M&G Global Listed Infrastructure: Racy? We’re more into solid foundations, says fund boss Alex Araujo, who aims to deliver reliable long-term income
Alex Araujo would be the first to admit that there is nothing particularly racy about the fund he manages. The M&G Global Listed Infrastructure Fund is a collection of processing plants, liquefied natural gas terminals, toll roads and laboratories.
Araujo seeks out these and other solid assets that pay out a reliable income – and then holds on to them for years.
In the past few months, racy has fallen out of favour. The most thrilling investments are seeing the sharpest share price falls, as investors get nervous about businesses that are promising fabulous profits but have yet to show their worth. US tech stocks are a good example, with their value falling by about 26 per cent since the start of the year.
Today, it is steady and slow that investors are getting particularly excited about. Araujo believes that it is in this new turbulent environment of rising interest rates and volatility that infrastructure funds can really show their worth.
M&G Global Listed Infrastructure is a concentrated portfolio of 40- 50 companies that Araujo and his team believe have the potential to grow their income sustainably over the long term.
They very rarely change the make-up of the portfolio: most of the holdings in the fund have been there since it was launched in 2017. Today the £572million fund has holdings across the globe – 36 per cent in US companies, 16 per cent in Canadian, 10 per cent in UK and 9 per cent in Italian companies.
The fund has turned a £1,000 investment into £1,252 over three years and is up 8.1 per cent over the past year. Furthermore, it has a dividend yield of over 2 per cent. Araujo believes part of the fund’s success is that it invests in companies that are resilient to high inflation.

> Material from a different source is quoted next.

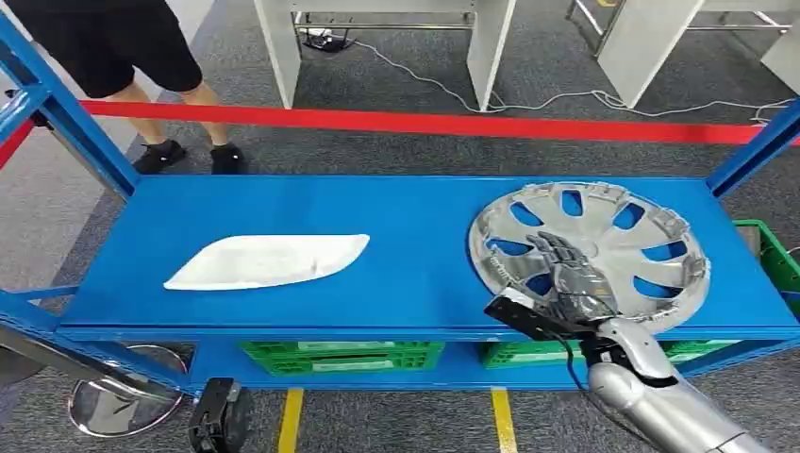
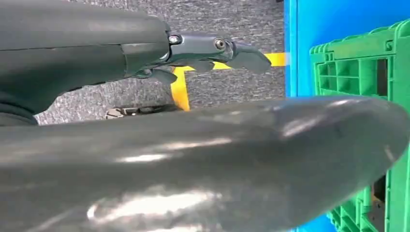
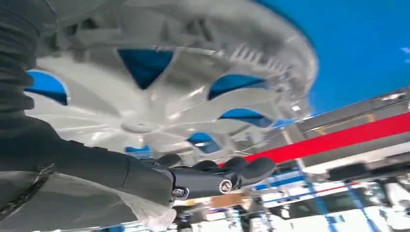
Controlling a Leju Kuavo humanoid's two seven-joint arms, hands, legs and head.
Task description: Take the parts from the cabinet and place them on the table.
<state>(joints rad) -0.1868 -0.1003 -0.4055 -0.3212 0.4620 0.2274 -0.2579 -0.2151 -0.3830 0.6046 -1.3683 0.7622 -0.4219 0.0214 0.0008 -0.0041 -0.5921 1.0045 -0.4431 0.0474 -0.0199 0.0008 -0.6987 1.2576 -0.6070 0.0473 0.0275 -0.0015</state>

‘These companies are typically able to pass on inflation to their customers,’ he says. ‘Some are companies that directly benefit from inflation. For example, we invest in energy infrastructure that has seen its value rise as energy prices have risen.’
Among the fund’s top holdings are Canadian pipeline and oil storage company and refinery Gibson Energy, and German utility company Eon.

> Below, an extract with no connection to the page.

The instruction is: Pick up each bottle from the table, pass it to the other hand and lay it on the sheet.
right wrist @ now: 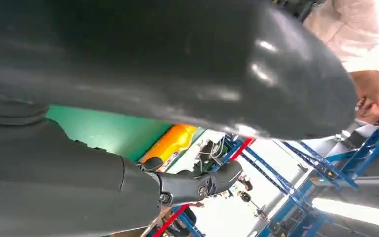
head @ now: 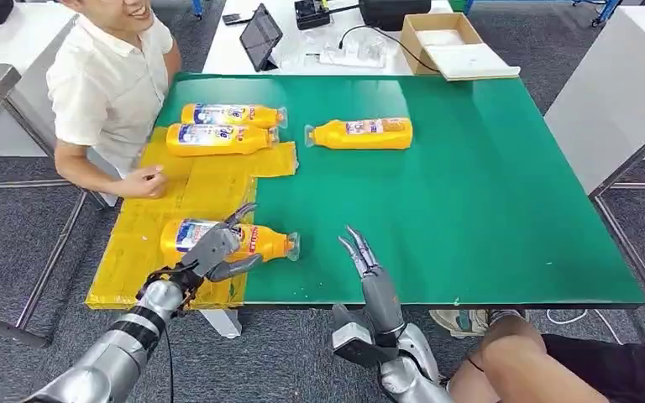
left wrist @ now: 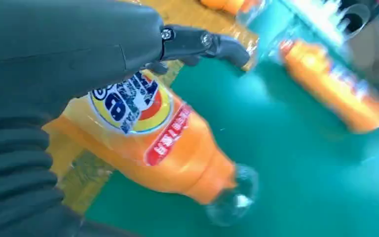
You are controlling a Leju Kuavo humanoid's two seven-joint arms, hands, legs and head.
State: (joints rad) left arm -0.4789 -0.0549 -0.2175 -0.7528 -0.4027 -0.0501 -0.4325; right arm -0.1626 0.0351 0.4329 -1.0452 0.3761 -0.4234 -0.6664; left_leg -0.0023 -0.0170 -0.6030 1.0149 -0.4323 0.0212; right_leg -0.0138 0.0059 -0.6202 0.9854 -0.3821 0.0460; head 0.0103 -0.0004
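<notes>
An orange bottle (head: pixel 256 242) (left wrist: pixel 168 148) lies on its side near the front of the table, body on the yellow sheet's (head: pixel 134 243) edge and clear cap end over the green mat. My left hand (head: pixel 217 248) (left wrist: pixel 79 49) hovers over its label with fingers (left wrist: pixel 217 44) spread and straight, not wrapped round it. My right hand (head: pixel 361 256) (right wrist: pixel 153 74) stands open at the table's near edge, fingers pointing up, a short way right of that bottle. Two more bottles (head: pixel 231 115) (head: pixel 218 138) lie on the sheet's far end. Another bottle (head: pixel 361 133) (left wrist: pixel 335 94) lies on the bare green mat.
A person in a white shirt (head: pixel 105 84) sits at the table's left side, one hand (head: pixel 144 181) resting on the sheet. Another person's knee (head: pixel 521 353) is by the front right corner. Behind the green mat stand a tablet (head: pixel 260 35) and a cardboard box (head: pixel 449 42).
</notes>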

Araujo expects dividends from these types of energy firms to continue to grow. ‘They have reliable revenue streams coming from critical assets that we depend on day to day,’ he says.
Furthermore, in response to the economic impact of Covid 19, governments around the globe committed to infrastructure projects, which will keep the sector growing even in a recession.
In the US, President Biden has committed more than $2trillion (£1.7trillion) to infrastructure programmes, while in Europe, Next Generation EU has an ambition to promote renewable energy and clean transport.
Although Araujo rarely meddles with the portfolio, he is always looking for a bargain. The market falls in March 2020 at the beginning of the pandemic were a particularly busy time as he and the team bought six new companies. One was A2A, a northern Italian multi-utility business.
Araujo says: ‘If you think back to the newsreels in Italy at that time, the military was in the streets, people were in biohazard suits, hospitals were filling up – there was real panic. But [the investment] worked out well for us.’
Shares fell to 1.02 euros in late March, before peaking at 1.93 in October 2021. They are trading at 1.22 euros today. M&G Global Listed Infrastructure fund shares trade at around £1.60 and the annual charges total 0.7 per cent. The stock market ID is BF00R92.